ACTIVITY: Using the listing below, show all lines that hold the word "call".

━━ INFORMATION SUPPLIED ━━

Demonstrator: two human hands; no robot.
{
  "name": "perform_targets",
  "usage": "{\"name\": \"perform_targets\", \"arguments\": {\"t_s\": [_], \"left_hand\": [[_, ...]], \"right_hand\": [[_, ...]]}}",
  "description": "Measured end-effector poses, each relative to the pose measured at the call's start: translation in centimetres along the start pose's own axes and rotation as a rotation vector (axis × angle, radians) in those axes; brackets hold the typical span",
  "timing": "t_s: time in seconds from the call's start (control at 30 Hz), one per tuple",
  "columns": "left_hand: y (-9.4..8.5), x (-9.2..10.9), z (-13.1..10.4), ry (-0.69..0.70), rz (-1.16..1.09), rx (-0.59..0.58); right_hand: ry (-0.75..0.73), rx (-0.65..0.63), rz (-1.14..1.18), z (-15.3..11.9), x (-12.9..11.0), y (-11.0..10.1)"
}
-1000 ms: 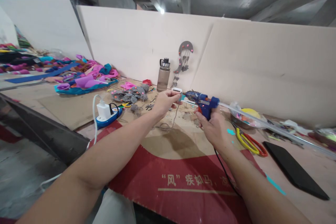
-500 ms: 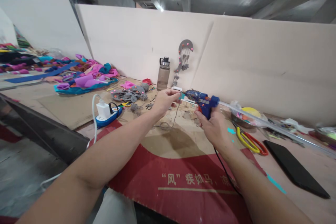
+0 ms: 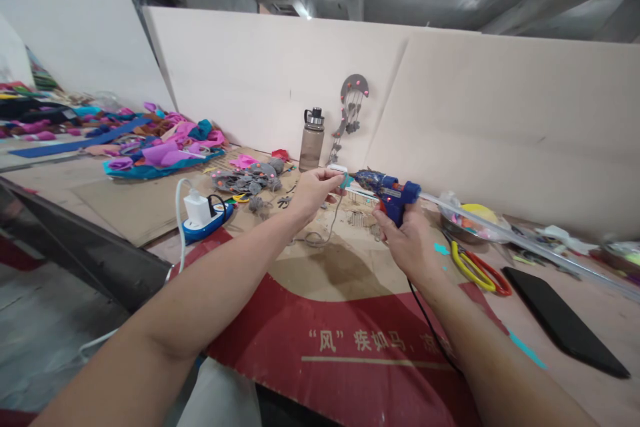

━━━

EXERCISE RESPONSE:
  "description": "Measured end-effector poses, each relative to the pose measured at the call's start: translation in centimetres along the start pose's own axes and rotation as a rotation vector (axis × angle, radians) in those axes; brackets hold the typical span",
  "timing": "t_s: time in seconds from the call's start (control at 30 Hz), one per tuple",

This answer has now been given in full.